The policy was introduced by the previous administration to foster a "quality and sustainable built environment". The intention is welcome and the whole idea sounds like a winner all round. It is therefore reasonable to expect openness and accountability to be a hallmark. It is disturbing to hear allegations of conflict of interest involving directors of an industry organisation that has a monopoly over "green" building assessments without government oversight.
The allegations centre on the BEAM (for building environmental assessment method) Society (BSL), founded by industry professionals, which set up the Green Building Council before the scheme began.

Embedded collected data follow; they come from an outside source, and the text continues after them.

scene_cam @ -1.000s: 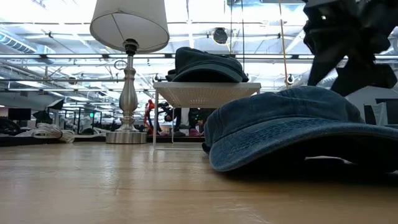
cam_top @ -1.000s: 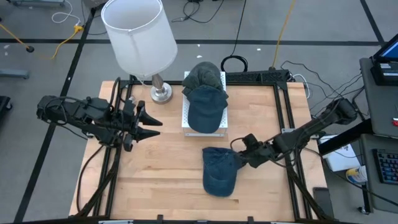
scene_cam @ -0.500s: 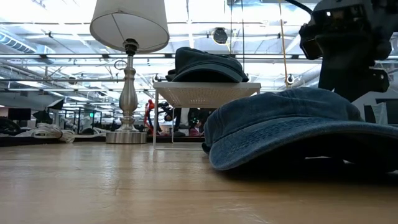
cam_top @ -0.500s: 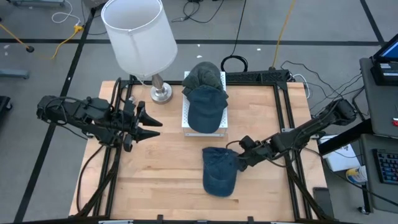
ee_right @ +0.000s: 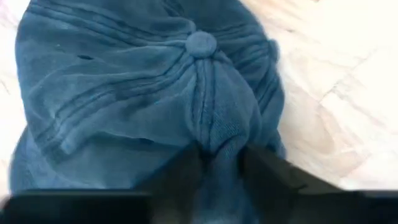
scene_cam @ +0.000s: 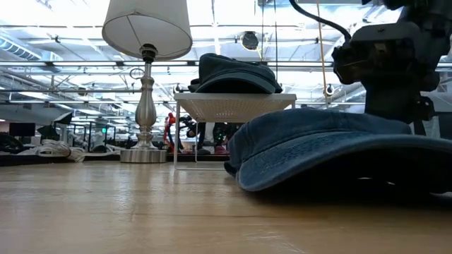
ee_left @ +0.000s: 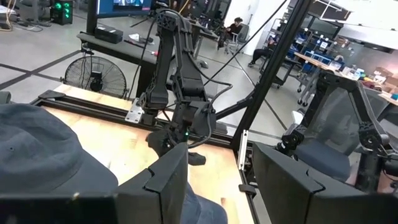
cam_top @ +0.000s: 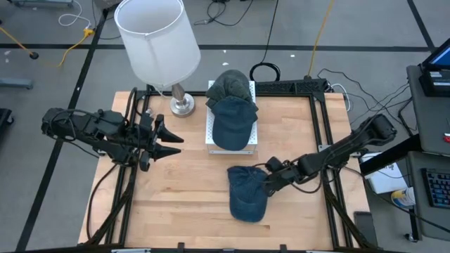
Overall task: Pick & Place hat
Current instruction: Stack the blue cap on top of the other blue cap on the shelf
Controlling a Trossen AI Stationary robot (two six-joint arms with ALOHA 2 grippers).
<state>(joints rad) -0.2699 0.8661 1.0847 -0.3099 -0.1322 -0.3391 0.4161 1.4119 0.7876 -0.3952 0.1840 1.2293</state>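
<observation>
A soft blue denim cap [cam_top: 246, 194] lies on the light wooden table [cam_top: 176, 211], near the front and a bit toward the right side. In the low view the same cap [scene_cam: 332, 148] sits flat on the wood with its brim pointing out.

The right gripper [cam_top: 266, 184] is down low at the right edge of the cap. In the right wrist view its two dark fingers [ee_right: 180, 168] pinch a fold of the blue cloth between them, just under the round button on top of the cap [ee_right: 155, 87]. So this gripper is squeezing the cap.

The left gripper [cam_top: 171, 145] hangs over the left side of the table, well apart from the cap. Its two pointed fingers [cam_top: 169, 137] are spread apart and hold nothing.

Behind the cap stands a small white mesh rack [cam_top: 211, 133]. Two more caps [cam_top: 232, 105] lie on it, a dark green one at the back and a blue one in front. Just beside the rack is a lamp with a white shade [cam_top: 156, 39] and a shiny metal base [cam_top: 182, 105]
</observation>
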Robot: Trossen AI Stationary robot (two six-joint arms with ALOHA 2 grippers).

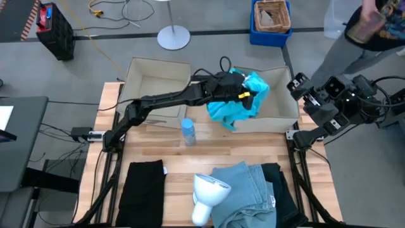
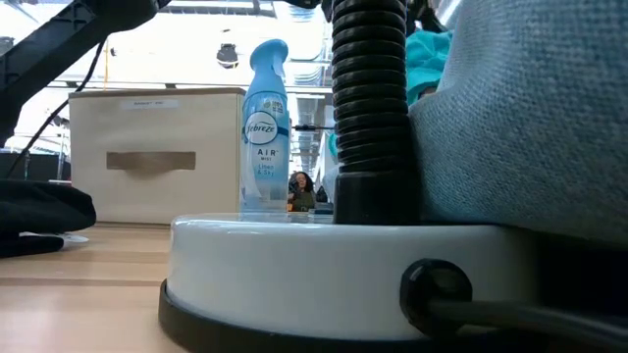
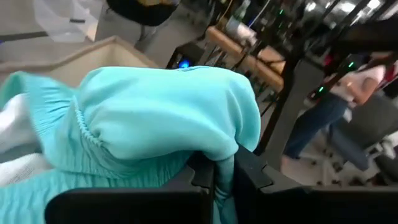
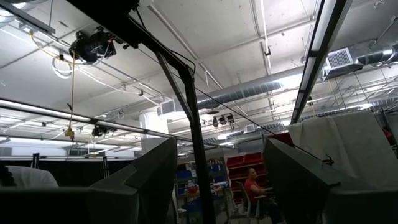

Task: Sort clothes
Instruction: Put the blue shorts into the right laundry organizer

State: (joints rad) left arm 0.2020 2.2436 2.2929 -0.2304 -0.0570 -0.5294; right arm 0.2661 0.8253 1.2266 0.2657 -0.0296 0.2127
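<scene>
- My left gripper (image 1: 243, 95) was clamped shut on the bright turquoise garment (image 1: 243, 101), holding it up over the right-hand beige box (image 1: 278, 117) at the far side of the table. In the left wrist view the cloth (image 3: 155, 118) bunched over the closed fingers (image 3: 205, 177) and hung down around them.
- To do this step well, I judged I should bring the bundle squarely above the box's opening before letting go, since part of the cloth drooped over the near wall and could have slid out onto the table (image 1: 209, 149).
- Going from the left: a black garment (image 1: 142, 187) lay folded on the near left of the table, and an empty beige box (image 1: 158, 85) stood at the far left.
- A small blue spray bottle (image 1: 188, 132) stood upright near the middle, just in front of the boxes and below my arm; I judged it the likeliest thing to knock when drawing back.
- A white lamp-like fixture (image 1: 209, 193) sat at the near edge, touching the grey-blue garment (image 1: 247, 190), with a dark garment (image 1: 281, 183) beneath and beside that.
- My right gripper (image 1: 304, 88) waited off the table's right edge, its fingers spread apart, holding nothing.
- A person (image 1: 367, 28) stood beyond the far right corner.
</scene>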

Certification by BEAM Plus, conferred by the council, is a prerequisite for developers who wish to increase the gross floor area of their projects. In a leaked letter dated May 16, 2013, members of BSL's secretariat alleged that its 25 directors, many drawn from companies in the construction and property sector, had approved plans or project submissions in which some had a vested interest.
BSL chairman Professor Ng Cheuk-yee declined to divulge the results of an investigation but said not all the recommended follow-up actions had been implemented. Democratic Party lawmaker Wu Chi-wai remains "aghast" at the lack of oversight and concerned about the potential for loss of public trust. The Buildings Department took a month to respond to this newspaper's request for comment and then said it was not "involved in the management and operation [of the council, BSL or the scheme]". That may be true, but the department promulgated comprehensive practice notes for implementing the policy in the first place, so it is better placed than most to advise on protection of the public interest. The government could make a start by turning BSL into a statutory body to make it accountable, as recommended by the Independent Commission Against Corruption.